Figure 3 Example of a three-pin net (a) before and (b) after rerouting. The shaded square region is the "plate" and the dotted region is the solution search space for the final 2-path.

Having a plate of reasonable size allows the route to move outside of a potentially heavily congested area. If one sets the plate size to be the entire tiled area, this becomes equivalent to an S-Tree [7] type of approach. PABST accomplishes tile to tile routing by dynamic programming in which both a load and cost is propagated from one tile to the next (as in [7]). A congestion penalty is assessed only when a buffer is "virtually" inserted. At each tile non-dominated buffer solutions are pruned.

## 2.2 Technical Contributions

BEN utilizes the same strategy as PABST, but the underlying plate-to-plate routing algorithm is completely different. This was necessary because PABST suffers from the following weaknesses:

- It is too slow. Having multiple candidates propagated from tile to tile means that the re-routing step is inherently more expensive than van Ginneken's algorithm since the solution space is larger, yet the same type of candidate propagation and pruning is being employed.
- Tilings are too coarse. If one uses a fine tiling of the grid, the runtimes can become prohibitive especially because the plate sizes must also be large.
- Plates are too small. A finer tiling requires a larger plate to escape from a high cost region. Since the complexity of PABST increases quadratically with plate size, one cannot afford to use a fine tiling and a large plate size.
- Distinctions between critical and non-critical nets are missing. The algorithm may need to generate different solutions for critical and non-critical nets. This has to be embedded within the algorithm.

BEN addresses all these weaknesses and it is actually much simpler than PABST.

Recognizing that performing dynamic programming and pruning during re-routing is inherently too expensive, we permit at most one candidate per tile. This results in a more traditional maze routing algorithm; the right cost function is paramount. Also, instead of performing plate to plate routing of a sequence of tile to tile routes, the entire optimization is performed in a single pass.

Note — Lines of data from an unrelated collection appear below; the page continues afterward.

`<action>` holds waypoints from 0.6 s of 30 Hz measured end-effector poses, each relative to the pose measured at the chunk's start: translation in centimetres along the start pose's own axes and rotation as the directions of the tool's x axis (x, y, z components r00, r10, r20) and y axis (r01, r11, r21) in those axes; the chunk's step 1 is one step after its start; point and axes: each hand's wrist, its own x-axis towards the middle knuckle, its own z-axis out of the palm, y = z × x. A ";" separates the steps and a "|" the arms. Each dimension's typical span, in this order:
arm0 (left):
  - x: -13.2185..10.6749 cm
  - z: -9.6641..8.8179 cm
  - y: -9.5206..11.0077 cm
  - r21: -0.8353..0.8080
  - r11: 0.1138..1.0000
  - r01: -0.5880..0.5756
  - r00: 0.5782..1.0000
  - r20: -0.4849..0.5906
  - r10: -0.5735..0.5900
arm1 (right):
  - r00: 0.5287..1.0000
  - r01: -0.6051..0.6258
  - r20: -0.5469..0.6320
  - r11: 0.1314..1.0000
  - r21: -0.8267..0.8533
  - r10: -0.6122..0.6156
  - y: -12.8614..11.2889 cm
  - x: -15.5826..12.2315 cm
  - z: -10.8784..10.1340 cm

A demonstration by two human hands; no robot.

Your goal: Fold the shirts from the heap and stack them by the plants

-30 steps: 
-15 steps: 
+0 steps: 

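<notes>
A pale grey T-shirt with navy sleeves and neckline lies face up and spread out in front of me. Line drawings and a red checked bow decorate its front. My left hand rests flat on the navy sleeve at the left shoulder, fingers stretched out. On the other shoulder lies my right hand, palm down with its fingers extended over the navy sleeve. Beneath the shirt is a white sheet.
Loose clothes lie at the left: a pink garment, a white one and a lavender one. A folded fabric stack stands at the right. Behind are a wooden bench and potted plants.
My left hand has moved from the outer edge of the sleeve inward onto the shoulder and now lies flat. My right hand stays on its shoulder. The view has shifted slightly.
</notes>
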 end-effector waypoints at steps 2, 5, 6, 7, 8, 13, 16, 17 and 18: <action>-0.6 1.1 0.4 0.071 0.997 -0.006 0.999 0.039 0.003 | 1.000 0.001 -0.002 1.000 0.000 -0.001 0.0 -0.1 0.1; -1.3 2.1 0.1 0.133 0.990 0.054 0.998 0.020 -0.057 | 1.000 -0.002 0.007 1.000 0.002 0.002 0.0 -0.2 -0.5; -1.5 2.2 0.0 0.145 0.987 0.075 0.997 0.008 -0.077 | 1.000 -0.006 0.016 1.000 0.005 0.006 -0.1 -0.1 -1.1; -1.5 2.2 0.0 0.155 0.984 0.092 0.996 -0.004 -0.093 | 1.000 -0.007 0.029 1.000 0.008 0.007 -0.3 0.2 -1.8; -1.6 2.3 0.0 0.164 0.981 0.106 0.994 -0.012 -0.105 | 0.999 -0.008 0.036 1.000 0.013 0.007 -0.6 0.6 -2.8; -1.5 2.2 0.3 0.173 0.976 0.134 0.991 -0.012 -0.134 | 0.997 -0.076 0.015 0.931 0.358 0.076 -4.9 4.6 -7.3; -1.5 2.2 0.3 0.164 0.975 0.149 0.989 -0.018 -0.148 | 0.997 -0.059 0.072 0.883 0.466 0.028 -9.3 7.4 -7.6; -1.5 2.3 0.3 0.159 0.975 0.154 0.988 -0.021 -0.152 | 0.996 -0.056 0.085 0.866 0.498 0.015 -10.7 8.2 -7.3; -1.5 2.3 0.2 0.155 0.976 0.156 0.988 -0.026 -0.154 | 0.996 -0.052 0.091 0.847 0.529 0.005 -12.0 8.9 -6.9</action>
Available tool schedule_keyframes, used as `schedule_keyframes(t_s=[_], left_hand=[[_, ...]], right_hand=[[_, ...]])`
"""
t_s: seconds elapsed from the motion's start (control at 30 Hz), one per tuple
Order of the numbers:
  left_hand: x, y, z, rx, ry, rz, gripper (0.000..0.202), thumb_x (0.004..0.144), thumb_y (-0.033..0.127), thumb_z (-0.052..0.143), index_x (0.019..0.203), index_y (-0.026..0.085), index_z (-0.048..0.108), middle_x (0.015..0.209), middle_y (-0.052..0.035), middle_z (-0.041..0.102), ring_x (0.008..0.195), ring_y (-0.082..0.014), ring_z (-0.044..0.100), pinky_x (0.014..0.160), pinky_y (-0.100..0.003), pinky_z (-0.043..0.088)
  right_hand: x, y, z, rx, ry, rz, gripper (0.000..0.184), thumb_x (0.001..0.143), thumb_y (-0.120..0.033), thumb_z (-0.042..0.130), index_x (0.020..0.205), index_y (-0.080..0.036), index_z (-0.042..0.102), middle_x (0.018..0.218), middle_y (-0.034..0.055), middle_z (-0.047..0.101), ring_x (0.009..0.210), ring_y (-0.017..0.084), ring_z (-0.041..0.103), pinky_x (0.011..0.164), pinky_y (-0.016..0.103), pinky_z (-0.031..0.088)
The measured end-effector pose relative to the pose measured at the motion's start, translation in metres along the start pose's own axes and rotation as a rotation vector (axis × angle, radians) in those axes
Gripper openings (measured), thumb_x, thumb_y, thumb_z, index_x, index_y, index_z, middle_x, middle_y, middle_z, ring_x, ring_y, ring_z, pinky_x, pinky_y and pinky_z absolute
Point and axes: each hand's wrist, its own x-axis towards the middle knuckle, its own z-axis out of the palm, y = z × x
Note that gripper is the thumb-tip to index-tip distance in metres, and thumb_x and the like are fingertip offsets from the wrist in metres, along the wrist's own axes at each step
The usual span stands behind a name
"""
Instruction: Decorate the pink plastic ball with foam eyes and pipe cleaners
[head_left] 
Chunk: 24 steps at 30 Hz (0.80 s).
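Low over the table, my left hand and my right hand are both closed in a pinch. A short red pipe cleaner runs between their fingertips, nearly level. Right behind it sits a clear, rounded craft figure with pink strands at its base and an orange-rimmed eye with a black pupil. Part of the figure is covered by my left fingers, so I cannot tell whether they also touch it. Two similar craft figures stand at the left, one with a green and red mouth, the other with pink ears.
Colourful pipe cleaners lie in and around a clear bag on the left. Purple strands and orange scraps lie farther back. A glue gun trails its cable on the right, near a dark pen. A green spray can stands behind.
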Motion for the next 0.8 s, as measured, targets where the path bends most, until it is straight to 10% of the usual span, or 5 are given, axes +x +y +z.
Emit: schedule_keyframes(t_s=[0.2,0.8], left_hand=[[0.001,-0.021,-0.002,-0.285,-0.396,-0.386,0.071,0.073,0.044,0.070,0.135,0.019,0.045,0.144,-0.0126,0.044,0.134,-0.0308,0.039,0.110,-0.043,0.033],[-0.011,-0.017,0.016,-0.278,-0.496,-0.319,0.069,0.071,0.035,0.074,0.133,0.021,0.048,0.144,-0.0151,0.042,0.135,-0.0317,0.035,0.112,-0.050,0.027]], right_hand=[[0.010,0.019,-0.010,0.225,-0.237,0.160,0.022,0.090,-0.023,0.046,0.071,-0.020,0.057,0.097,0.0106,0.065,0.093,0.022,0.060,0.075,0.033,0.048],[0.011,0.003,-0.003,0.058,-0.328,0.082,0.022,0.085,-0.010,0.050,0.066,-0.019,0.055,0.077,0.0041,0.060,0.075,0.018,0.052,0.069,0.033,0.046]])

This allows one to use as large a plate as necessary, for almost no runtime penalty. In PABST, when left (L) and right (R) branches of a Steiner tree are merged, the candidate solutions for L and R must be merged together to form a new larger set of solutions. For BEN, only the costs of the left and right subtrees need to be combined to form a new initial cost for the next 2-path optimization that begins from the Steiner point.

Finally, we show how one can parameterize the cost function to trade-off critical and non-critical nets. The result is that BEN is both extremely efficient and flexible.

#### 3. COST FUNCTION

One motivation behind this work was recognizing that PABST was inherently too slow. Within our industrial physical synthesis tool called PDS<sup>1</sup>, buffer insertion typically takes 5-20% of the total CPU time. This runtime consists of Steps 1 and 3 in Section 2. Adding the PABST algorithm for Step 2 causes the total CPU time of physical synthesis to more than double. While this may be tolerable in some instances, it is too severe for large scale usage. Thus, we allow at most one solution per tile. To realize the desired behavior, we construct the cost function as follows.

Each tile has a cost that reflects its environment, in particular, the cost of potentially inserting a buffer and routing through the tile. Let e(t) be the environmental cost of using tile t, where zero is for a free tile and one represents a fully utilized tile. For example, let d(t) be the density (cell area divided by total area available) of tile t. Let r(t) be its routability (used tracks divided by total tracks available) where we distinguish between horizontal and vertical routability. For  $0 \le \alpha \le 1$ , we use the cost function:

$$e(t) = \alpha d(t)^2 + (1 - \alpha)r(t)^2$$
 (1)

The terms are squared to increase the penalty as either the density or routing congestion becomes close to one.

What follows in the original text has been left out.